Task statement: Copy exactly the lines of the material below, starting with the first and including the line that holds "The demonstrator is".

Raw data:
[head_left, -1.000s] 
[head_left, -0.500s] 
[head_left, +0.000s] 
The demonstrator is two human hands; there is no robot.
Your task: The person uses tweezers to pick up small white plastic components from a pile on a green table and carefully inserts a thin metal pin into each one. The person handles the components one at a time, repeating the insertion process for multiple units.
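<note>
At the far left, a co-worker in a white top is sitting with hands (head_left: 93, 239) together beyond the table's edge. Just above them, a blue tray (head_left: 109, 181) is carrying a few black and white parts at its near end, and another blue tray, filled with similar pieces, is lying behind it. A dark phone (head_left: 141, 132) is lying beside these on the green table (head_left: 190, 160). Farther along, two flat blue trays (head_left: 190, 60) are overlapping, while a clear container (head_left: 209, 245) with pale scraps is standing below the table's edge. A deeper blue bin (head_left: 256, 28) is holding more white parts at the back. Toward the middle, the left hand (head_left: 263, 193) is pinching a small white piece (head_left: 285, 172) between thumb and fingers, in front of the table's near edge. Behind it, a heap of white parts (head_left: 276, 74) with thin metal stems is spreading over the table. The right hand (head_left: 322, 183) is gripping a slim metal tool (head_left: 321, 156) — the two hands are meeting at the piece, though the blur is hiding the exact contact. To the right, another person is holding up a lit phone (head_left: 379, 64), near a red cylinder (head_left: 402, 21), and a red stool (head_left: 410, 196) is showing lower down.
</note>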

Result of the task:
[head_left, -1.000s] 
[head_left, -0.500s] 
[head_left, +0.000s] 
The demonstrator is two human hands; there is no robot.

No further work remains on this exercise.